Bronx Train Derailment Kills 4, Injures DozensDec 2, 2013
A Metro North commuter train derailed in the Bronx on Sunday morning, killing four people and injuring dozens, officials reported.
The seven passenger cars and the locomotive jumped the tracks near the Spuyten Duyvil station, about 10 miles north of Manhattan's Grand Central Terminal, the National Transportation Safety Board (NTSB) reported, according to CNN. Three of those who died in the crash were thrown from the train as it came off the track, New York Fire Department Chief Edward Kilduff told reporters.
The train was traveling to Grand Central from Poughkeepsie, 74 miles up the Hudson River.

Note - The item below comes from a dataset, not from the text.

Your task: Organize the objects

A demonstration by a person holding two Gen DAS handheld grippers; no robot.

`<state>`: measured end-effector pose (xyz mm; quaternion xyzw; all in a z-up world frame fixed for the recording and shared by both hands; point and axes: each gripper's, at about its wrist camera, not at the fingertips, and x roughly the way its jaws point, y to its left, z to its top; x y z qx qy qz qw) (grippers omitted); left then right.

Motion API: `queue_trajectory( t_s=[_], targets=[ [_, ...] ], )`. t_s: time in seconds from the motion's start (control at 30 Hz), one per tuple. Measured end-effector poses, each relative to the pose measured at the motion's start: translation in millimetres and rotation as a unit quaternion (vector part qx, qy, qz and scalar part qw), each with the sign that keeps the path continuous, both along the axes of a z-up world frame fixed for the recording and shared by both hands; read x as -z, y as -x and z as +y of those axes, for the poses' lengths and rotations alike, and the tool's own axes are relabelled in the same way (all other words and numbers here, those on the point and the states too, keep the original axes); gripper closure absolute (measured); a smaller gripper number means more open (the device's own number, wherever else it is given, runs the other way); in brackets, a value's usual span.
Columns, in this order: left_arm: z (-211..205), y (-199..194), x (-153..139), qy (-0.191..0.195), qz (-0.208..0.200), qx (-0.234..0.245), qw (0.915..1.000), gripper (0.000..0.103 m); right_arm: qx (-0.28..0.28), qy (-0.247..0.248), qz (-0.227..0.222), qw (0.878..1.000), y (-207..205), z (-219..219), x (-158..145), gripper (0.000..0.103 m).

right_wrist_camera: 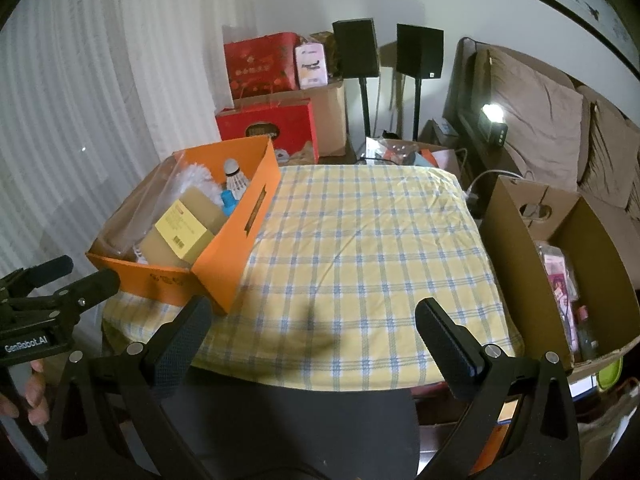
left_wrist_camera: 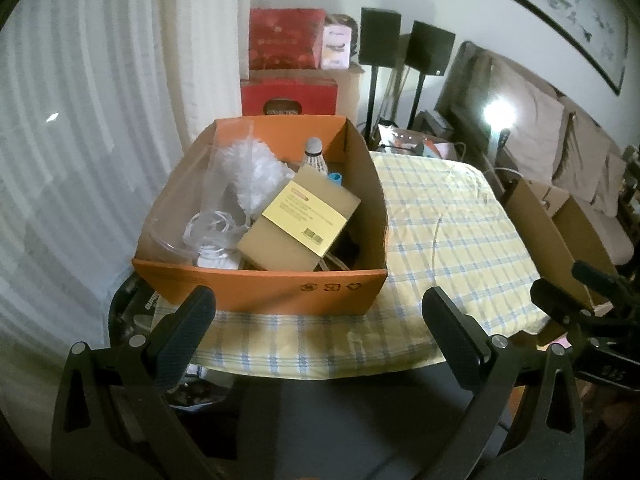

It derailed about 7:20 a.m., NTSB member Earl Weener said Sunday. Joe Bruno, New York's commissioner of emergency management, said at least 67 people, including the train operator, were injured, and 11 remained in critical condition Sunday evening, Gov. Andrew Cuomo said.
About 150 people were on the train when it failed to negotiate a 30-mph curve. Weener said that the configuration is one of many factors investigators will examine as they try to determine the cause of the wreck. Investigators have recovered an event recorder from the locomotive and another car but haven't yet examined them, Weener said. One of the cars came to rest just feet from the Harlem River, according to CNN.
Investigators will look at the condition of the track, the signal system, and crew performance. They will search for data and video recordings that may have captured details tied to the derailment, NTSB Chairwoman Deborah Hersman said. Cuomo said, "The curve has been here for many, many years, right, and trains take the curve every day, 365 days a year ... We've always had this configuration. We didn't have accidents," Cuomo said. "So there has to be another factor, and that's what we want to learn from the NTSB."
In July a freight train derailed at the same curve, damaging about 1,500 feet of track, CNN reports. Weener said the NTSB would look into whether there was any connection between that derailment and Sunday's crash, but both he and Cuomo discounted the possibility.